Sublime Text With Python

I've been using Sublime Text for a long time and have generally been very happy with it, but I never took the time to explore some of its more advanced features. I finally sat down and decided to get it working exactly right for a python project and I found that while there are many excellent resources, there's no clear "This is precisely how to do this" type of page. I figured I could write one of those, explain what the configuration does, and hopefully that would help someone else.
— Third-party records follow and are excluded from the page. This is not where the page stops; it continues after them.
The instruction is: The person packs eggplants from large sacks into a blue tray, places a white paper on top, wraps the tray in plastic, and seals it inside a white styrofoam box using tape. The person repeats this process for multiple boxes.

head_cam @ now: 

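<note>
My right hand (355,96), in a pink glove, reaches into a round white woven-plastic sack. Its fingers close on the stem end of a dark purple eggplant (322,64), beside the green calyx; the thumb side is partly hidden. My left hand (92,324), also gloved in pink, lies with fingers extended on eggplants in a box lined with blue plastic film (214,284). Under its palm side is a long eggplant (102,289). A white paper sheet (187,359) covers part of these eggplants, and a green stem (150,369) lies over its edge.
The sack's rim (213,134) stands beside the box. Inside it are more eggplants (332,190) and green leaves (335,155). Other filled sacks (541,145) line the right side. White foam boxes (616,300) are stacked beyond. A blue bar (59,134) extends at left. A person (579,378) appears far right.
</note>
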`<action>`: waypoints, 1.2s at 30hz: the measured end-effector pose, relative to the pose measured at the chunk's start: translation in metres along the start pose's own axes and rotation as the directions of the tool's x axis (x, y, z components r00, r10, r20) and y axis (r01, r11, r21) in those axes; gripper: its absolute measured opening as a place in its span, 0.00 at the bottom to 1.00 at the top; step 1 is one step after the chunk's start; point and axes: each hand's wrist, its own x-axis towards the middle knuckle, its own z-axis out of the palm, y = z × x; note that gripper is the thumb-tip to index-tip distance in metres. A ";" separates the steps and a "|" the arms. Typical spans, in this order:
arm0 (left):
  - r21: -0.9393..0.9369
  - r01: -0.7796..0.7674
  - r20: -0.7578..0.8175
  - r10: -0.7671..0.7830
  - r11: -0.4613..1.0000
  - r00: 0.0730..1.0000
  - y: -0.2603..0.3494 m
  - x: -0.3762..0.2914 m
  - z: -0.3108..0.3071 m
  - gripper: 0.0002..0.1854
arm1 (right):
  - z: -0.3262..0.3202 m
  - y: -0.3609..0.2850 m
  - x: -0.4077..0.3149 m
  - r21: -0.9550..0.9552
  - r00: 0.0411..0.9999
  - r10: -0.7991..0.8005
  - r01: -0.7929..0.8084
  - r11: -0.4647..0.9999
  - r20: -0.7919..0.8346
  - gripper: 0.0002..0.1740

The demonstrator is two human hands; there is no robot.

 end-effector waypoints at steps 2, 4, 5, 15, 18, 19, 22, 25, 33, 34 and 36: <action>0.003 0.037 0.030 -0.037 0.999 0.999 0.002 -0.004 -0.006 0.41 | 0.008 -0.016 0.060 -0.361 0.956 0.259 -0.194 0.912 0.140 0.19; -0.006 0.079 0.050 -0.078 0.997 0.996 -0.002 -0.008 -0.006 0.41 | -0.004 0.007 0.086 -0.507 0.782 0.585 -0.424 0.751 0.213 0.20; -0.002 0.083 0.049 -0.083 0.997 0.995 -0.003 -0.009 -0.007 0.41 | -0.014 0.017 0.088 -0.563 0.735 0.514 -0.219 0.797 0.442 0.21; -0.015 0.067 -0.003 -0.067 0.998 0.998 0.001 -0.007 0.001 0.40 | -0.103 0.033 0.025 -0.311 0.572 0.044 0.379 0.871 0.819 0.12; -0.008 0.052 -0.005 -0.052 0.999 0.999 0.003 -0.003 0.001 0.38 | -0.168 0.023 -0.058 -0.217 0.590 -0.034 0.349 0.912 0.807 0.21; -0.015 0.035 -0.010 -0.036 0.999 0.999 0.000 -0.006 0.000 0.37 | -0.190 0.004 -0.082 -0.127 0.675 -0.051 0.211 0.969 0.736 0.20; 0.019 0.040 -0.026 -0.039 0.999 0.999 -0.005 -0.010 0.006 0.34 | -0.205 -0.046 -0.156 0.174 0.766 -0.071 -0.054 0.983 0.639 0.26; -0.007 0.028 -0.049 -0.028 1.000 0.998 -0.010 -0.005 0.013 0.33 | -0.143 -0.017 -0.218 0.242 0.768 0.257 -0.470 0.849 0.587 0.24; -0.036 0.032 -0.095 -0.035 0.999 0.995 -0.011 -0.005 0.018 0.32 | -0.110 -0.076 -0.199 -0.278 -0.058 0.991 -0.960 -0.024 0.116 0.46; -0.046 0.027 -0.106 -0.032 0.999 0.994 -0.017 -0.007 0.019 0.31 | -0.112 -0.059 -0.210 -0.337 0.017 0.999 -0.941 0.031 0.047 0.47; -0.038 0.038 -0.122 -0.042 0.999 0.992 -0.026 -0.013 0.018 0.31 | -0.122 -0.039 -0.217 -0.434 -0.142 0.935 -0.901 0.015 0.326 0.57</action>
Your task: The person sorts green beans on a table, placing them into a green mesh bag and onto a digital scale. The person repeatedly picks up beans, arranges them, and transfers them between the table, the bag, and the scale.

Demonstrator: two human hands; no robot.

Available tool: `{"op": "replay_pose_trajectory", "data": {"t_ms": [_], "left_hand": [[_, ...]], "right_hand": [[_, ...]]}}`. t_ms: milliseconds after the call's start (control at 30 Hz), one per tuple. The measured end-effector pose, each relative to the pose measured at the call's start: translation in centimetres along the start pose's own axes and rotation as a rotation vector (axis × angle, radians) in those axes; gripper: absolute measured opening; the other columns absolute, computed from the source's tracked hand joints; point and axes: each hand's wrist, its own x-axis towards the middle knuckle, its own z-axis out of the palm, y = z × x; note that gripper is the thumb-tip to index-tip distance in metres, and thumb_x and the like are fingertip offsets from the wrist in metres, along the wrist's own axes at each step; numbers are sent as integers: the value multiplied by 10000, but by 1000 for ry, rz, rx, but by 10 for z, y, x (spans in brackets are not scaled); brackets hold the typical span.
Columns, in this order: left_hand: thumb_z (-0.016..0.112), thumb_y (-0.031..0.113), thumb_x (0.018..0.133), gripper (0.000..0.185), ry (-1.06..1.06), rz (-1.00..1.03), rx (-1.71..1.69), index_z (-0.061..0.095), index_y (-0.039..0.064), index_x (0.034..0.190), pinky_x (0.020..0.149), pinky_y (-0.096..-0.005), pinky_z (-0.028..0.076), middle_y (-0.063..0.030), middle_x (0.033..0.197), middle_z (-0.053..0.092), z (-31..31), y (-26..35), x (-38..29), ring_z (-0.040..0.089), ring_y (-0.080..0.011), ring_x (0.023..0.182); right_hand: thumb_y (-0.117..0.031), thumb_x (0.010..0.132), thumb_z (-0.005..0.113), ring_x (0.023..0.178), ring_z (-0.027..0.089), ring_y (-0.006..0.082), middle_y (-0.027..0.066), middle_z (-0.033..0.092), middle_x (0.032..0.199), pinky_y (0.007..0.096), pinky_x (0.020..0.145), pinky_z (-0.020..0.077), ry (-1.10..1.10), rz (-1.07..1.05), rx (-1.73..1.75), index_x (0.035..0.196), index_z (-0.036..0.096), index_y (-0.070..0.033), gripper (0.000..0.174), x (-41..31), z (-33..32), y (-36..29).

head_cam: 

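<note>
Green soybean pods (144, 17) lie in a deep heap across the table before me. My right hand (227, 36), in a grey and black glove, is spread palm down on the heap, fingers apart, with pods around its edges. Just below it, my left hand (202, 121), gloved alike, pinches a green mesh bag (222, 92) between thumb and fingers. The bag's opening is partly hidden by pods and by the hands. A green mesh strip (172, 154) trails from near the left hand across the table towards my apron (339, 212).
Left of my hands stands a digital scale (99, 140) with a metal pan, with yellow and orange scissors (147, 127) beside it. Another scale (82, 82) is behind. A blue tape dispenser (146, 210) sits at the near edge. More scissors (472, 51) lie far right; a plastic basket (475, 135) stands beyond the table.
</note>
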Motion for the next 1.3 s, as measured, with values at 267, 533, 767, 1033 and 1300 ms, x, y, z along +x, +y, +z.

Specifically, this post will describe how to set up a Python project in Sublime Text with a lot of the features of an "800lb Gorilla IDE" but without all the same memory overhead. This will be accomplished with the following series of Sublime Text plug-ins:

The following is an example configuration file for a small python project I've been working on. It is saved as <my-project>.sublime-project in the root directory of the project:

{
    "folders":
    [
        {
            "path": ".",
            "name": "Robotnik",
            "folder_exclude_patterns": ["__pycache__", "*.egg-info", ".pytest_cache"],
        }
    ],
    "settings":
    {
        "SublimeLinter.linters.pylint.executable":   "~/.virtualenvs/$project_base_name/bin/pylint",
        "SublimeLinter.linters.pylint.python":       "~/.virtualenvs/$project_base_name/bin/python",
        "SublimeLinter.linters.pylint.args":         ["--disable=C0111"],
        "SublimeLinter.linters.flake8.executable":   "~/.virtualenvs/$project_base_name/bin/flake8",
        "SublimeLinter.linters.flake8.python":       "~/.virtualenvs/$project_base_name/bin/python",
        "SublimeLinter.linters.mypy.executable":     "~/.virtualenvs/$project_base_name/bin/mypy",
        "SublimeLinter.linters.mypy.python":         "~/.virtualenvs/$project_base_name/bin/python",
        "SublimeLinter.linters.mypy.args":           ["--ignore-missing-imports", "--strict", "--allow-untyped-decorators"],

        "python_virtualenv":                         "~/.virtualenvs/$project_base_name",
        "python_interpreter":                        "~/.virtualenvs/$project_base_name/bin/python",
        "python_package_paths":
        [
            "",
            "~/.virtualenvs/$project_base_name/lib/python37.zip",
            "~/.virtualenvs/$project_base_name/lib/python3.7",
            "~/.virtualenvs/$project_base_name/lib/python3.7/lib-dynload",
            "~/.virtualenvs/$project_base_name/lib/python3.7/site-packages",
            "/usr/local/Cellar/python/3.7.1/Frameworks/Python.framework/Versions/3.7/lib/python3.7"
        ],
    },
    "build_systems":
    [
        {
            "name": "All Unit Tests (With Coverage)",
            "shell_cmd": "~/.virtualenvs/$project_base_name/bin/pip install -e $project_path; ~/.virtualenvs/$project_base_name/bin/pytest -s -vv --cov-report=term-missing --cov-branch --cov=robotnik $project_path/tests/unit"
        },
        {
            "name": "All Tests (via Vagrant)",
            "shell_cmd": "VAGRANT_CWD=$project_path/tests/integration/virtual-testing-env vagrant ssh -c 'pip install -e /develop/robotnik; pytest -s -vv --cov-report=term-missing --cov-branch --cov=robotnik /develop/robotnik/tests'"
        }
    ]
}

There are several very cool things here:

  • First and foremost, you can see how pylint, flake8, and mypy are configured. Together these provide everything from type-checking to style validation. To make those plugins work, you will need to install them in your virtualenv: pip install flake8 pylint mypy
  • Jedi is configured by giving it python_virtualenv, python_interpreter, and python_package_paths
  • The way to get python_package_paths is to execute the following: python -c "import sys; print(sys.path);"
  • Note that the build systems run a battery of pytest tests. The second of which actually executes the integration tests on a vagrant box running on the same machine as part of the project.